GitHub - THUDM/GLM-130B: GLM-130B: An Open Bilingual Pre-Trained Model (ICLR 2023)

🚀 Introducing GLM-130B: A revolutionary bilingual pre-trained model with 130 billion parameters! 🤖📚 Outperforming GPT-3 175B in multiple tasks, supporting fast inference, hardware flexibility, and reproducible results. Get ready for an AI powerhouse! 🔥 #AI #GLM130B #ICLR2023

GLM-130B is a bilingual model with 130 billion parameters trained on over 400 billion text tokens in English and Chinese.

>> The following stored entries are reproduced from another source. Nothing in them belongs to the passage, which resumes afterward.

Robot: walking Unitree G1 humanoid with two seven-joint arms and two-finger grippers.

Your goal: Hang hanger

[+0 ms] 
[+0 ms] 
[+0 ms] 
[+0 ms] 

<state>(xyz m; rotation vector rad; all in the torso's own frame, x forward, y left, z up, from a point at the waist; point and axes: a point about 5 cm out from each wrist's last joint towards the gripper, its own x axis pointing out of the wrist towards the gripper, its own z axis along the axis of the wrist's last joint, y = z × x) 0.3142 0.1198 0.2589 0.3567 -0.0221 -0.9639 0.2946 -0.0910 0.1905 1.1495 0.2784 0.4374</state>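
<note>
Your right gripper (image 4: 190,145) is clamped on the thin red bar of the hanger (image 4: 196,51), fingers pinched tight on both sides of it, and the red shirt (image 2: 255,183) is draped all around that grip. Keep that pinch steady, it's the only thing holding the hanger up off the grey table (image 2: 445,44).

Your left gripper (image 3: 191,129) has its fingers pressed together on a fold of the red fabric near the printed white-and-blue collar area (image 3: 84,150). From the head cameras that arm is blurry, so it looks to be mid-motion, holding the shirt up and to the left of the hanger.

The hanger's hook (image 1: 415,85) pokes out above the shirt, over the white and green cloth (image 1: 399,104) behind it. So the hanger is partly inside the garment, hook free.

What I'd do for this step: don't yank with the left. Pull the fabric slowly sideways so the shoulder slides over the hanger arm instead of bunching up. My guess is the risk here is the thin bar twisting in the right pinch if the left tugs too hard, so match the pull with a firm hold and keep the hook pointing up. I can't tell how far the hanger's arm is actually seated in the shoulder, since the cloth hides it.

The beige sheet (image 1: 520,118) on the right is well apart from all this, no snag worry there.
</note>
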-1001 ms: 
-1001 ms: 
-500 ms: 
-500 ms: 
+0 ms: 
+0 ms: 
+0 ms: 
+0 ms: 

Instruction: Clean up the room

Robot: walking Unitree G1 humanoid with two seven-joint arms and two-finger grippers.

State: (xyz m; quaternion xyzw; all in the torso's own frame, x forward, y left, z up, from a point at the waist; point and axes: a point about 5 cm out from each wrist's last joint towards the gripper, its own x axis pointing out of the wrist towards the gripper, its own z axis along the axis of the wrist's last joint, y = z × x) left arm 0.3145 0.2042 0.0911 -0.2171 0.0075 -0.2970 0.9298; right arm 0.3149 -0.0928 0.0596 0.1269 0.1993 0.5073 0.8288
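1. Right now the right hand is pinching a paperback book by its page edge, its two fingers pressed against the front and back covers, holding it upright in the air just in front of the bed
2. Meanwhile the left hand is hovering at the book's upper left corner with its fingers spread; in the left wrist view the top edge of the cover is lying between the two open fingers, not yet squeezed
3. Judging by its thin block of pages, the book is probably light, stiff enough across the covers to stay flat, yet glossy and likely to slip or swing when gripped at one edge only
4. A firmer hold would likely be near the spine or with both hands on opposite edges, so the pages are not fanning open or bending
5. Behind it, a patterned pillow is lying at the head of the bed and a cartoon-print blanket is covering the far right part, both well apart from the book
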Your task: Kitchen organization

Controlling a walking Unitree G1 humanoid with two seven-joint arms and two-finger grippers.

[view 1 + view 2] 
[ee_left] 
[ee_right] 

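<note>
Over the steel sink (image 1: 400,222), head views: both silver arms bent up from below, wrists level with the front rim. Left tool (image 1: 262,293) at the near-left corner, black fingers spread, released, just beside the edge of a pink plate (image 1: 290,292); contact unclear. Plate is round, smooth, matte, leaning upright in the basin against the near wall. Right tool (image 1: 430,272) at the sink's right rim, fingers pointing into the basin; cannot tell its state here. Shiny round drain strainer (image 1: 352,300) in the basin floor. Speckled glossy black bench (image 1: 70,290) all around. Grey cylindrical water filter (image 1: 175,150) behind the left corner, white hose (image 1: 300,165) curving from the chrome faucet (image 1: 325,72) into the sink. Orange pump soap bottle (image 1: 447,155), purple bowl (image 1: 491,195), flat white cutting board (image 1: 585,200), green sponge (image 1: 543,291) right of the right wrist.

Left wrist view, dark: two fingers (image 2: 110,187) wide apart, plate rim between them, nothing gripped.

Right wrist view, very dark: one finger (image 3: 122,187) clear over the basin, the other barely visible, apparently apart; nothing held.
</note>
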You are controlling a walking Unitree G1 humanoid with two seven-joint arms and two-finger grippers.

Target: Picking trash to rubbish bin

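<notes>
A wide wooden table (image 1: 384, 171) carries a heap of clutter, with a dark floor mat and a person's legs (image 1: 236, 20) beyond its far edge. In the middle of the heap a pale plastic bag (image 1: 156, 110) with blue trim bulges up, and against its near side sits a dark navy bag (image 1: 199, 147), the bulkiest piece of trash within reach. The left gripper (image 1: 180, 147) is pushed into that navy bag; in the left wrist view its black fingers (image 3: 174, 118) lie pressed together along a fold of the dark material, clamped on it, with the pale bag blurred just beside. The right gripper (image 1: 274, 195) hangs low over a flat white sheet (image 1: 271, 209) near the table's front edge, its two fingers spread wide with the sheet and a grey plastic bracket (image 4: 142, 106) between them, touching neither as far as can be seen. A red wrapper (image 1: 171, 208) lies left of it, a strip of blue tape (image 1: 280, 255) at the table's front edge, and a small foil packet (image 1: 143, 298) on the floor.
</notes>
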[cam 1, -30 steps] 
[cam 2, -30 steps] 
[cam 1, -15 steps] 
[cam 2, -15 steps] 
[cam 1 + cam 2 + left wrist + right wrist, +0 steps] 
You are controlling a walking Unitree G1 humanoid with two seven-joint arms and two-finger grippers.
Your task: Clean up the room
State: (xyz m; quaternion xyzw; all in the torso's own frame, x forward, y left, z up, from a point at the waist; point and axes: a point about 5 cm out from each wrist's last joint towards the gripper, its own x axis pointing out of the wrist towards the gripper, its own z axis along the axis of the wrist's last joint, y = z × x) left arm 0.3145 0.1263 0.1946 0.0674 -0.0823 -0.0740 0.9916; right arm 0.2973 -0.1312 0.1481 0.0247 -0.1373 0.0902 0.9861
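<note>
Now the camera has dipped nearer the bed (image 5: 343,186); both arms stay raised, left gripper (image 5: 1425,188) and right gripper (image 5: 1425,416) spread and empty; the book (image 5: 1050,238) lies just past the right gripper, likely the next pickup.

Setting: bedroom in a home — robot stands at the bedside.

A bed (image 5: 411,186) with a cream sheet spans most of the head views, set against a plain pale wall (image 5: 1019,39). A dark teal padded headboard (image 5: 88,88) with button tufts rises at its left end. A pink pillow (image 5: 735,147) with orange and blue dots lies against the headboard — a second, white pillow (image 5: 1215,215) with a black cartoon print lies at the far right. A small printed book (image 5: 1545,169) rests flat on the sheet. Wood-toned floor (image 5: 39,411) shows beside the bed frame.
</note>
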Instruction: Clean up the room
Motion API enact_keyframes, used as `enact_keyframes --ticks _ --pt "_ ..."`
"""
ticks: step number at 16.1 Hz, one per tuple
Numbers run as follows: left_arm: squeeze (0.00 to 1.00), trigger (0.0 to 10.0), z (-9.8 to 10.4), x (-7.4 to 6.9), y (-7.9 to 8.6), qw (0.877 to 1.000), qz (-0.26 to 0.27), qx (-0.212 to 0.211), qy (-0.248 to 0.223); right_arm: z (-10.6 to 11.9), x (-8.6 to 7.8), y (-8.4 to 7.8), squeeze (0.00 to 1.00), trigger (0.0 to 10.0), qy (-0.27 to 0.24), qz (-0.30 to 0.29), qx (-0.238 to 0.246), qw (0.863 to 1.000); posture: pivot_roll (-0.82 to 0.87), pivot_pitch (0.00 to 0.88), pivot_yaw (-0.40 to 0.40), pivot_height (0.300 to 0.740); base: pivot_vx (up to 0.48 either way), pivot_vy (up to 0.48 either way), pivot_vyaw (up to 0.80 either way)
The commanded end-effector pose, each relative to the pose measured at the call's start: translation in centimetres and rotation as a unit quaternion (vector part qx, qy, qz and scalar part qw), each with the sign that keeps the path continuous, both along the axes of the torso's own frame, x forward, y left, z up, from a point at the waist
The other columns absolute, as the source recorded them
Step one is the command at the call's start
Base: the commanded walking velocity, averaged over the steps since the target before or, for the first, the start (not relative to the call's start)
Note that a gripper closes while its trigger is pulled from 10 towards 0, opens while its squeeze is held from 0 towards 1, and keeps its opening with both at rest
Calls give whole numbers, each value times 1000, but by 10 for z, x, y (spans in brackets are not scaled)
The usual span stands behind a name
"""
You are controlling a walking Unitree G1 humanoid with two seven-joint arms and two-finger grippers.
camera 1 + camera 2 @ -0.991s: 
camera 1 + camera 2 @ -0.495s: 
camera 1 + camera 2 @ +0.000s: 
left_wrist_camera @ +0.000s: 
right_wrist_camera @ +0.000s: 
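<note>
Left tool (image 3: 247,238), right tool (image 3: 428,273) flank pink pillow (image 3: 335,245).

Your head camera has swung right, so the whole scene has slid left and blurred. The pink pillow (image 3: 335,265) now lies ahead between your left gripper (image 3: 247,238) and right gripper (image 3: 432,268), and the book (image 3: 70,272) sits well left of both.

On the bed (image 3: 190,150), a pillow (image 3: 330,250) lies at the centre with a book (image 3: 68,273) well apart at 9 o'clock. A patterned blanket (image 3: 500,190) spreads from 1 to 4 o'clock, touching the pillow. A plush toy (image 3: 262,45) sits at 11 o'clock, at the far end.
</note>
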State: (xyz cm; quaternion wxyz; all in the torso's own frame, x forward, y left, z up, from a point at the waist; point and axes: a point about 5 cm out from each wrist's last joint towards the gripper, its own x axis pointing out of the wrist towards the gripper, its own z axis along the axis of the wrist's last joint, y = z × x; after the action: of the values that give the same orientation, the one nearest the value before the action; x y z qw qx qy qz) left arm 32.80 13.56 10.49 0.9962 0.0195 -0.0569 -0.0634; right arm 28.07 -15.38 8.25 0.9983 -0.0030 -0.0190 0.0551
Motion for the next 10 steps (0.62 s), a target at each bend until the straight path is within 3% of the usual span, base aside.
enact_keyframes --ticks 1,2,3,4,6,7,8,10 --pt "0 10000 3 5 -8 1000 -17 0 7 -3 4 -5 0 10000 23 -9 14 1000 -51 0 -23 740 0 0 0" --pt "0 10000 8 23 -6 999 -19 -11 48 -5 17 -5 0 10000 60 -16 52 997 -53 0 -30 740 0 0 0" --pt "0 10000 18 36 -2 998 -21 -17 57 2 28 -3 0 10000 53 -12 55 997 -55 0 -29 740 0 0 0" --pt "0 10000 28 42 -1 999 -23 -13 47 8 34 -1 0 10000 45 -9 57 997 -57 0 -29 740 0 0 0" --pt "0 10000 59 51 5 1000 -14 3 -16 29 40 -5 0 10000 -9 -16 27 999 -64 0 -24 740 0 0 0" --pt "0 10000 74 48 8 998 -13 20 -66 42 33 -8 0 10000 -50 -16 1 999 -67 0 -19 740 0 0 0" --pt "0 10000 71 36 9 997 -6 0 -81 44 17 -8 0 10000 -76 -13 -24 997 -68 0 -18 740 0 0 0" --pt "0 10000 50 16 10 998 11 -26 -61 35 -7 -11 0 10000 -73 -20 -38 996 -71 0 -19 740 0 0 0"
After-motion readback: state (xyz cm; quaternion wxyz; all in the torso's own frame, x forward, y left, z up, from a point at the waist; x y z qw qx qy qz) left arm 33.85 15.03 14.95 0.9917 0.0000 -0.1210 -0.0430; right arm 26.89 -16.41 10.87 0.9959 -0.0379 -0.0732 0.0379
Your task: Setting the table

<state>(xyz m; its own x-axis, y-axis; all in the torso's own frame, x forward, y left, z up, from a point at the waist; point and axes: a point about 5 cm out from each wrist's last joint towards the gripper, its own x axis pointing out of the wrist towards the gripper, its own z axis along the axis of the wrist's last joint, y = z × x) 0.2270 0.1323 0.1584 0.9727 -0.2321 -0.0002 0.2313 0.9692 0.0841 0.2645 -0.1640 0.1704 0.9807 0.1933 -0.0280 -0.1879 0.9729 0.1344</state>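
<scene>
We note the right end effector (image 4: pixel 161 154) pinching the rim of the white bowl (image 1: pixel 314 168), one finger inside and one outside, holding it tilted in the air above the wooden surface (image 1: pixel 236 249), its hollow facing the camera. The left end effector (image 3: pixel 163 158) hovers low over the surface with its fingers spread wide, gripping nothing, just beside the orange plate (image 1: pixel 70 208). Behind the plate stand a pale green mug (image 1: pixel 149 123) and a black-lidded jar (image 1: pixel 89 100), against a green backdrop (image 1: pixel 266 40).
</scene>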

It outperforms GPT-3 175B in several tasks and supports fast inference with a single A100 server.
Reproducibility of results and cross-platform compatibility are highlighted features.
GLM-130B can be used with different hardware setups and supports INT8/INT4 quantization for reduced hardware requirements.
The model code is based on SAT and requires specific environment configurations for optimal performance.
Model weights can be downloaded and merged for usage, with recommendations for efficient storage and loading.
Task evaluation can be performed using YAML files, with a provided dataset for testing.
Multi-node evaluation and task customization are supported.
The model is optimized for up to 2.5X faster inference using FasterTransformer.
Licensing information is provided, and citation is encouraged.